From 1949 to 1989, the Soviet army carried out a whopping 456 nuclear tests on this site in Kazakhstan on the pretext that it was uninhabited. With one detail: 700,000 people lived in the region at the time. When the site was closed in 1991, scientists estimated that 200,000 people were directly affected by the radioactive fallout.
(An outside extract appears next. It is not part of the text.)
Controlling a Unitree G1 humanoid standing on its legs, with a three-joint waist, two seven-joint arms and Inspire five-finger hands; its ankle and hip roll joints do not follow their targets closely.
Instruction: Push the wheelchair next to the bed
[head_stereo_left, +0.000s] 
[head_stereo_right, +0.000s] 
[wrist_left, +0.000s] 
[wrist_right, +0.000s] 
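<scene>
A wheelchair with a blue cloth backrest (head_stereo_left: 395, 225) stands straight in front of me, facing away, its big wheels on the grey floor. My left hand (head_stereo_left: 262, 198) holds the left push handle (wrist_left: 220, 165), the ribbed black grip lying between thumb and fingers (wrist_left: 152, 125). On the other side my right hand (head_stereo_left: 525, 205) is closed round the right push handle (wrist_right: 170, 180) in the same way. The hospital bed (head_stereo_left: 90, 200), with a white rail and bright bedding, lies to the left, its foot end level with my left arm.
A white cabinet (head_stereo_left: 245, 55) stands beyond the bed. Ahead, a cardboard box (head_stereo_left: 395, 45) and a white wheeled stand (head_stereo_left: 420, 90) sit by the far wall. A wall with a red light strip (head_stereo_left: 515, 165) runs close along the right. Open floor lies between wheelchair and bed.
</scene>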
8. Mailuu-Suu in Kyrgyzstan

It is definitely not good to live in a former Soviet republic. So certainly, the mining town of Mailuu-Suu was not the scene of nuclear tests, but it still took a lot of money. It is indeed in its basements that the Soviets extracted the plutonium necessary for their nuclear activities. Although the mines have been closed since 2006, radioactive emissions continue to pollute the entire region. There are no less than 36 radioactive landfills, or about 1.96 million m³ of waste that contaminate the surroundings every day without anyone lifting a finger (although they have 3).

9. Chernobyl in Ukraine

The Chernobyl disaster is the worst nuclear incident of the 20th century. The radiation emitted by the explosion of the plant was 100 times greater than that of the Hiroshima and Nagasaki bombs. It is estimated today that 6 million people were victims (cancers, malformations, stunted growth) of the disaster, of which 70% in Ukraine alone. Today, a 2,600 km² exclusion zone around the plant limits access to the site to just a few hours a day. It is considered that it will theoretically take 48,000 years for all traces of abnormal radioactivity to disappear. It’s a gift.

10. Fukushima in Japan

More than 6 years ago, Japan experienced the worst disaster scenario, even Michael Bay would have found it a little too much: an earthquake, followed by a tsunami and the explosion of 3 of the 6 reactors of the Fukushima nuclear power plant. Even today, the region is still recording stratospheric radioactivity peaks, whether in its soil or in the water: more than 700,000 m³ of contaminated water have moreover been recently dumped into the sea, due to lack of space. to store them.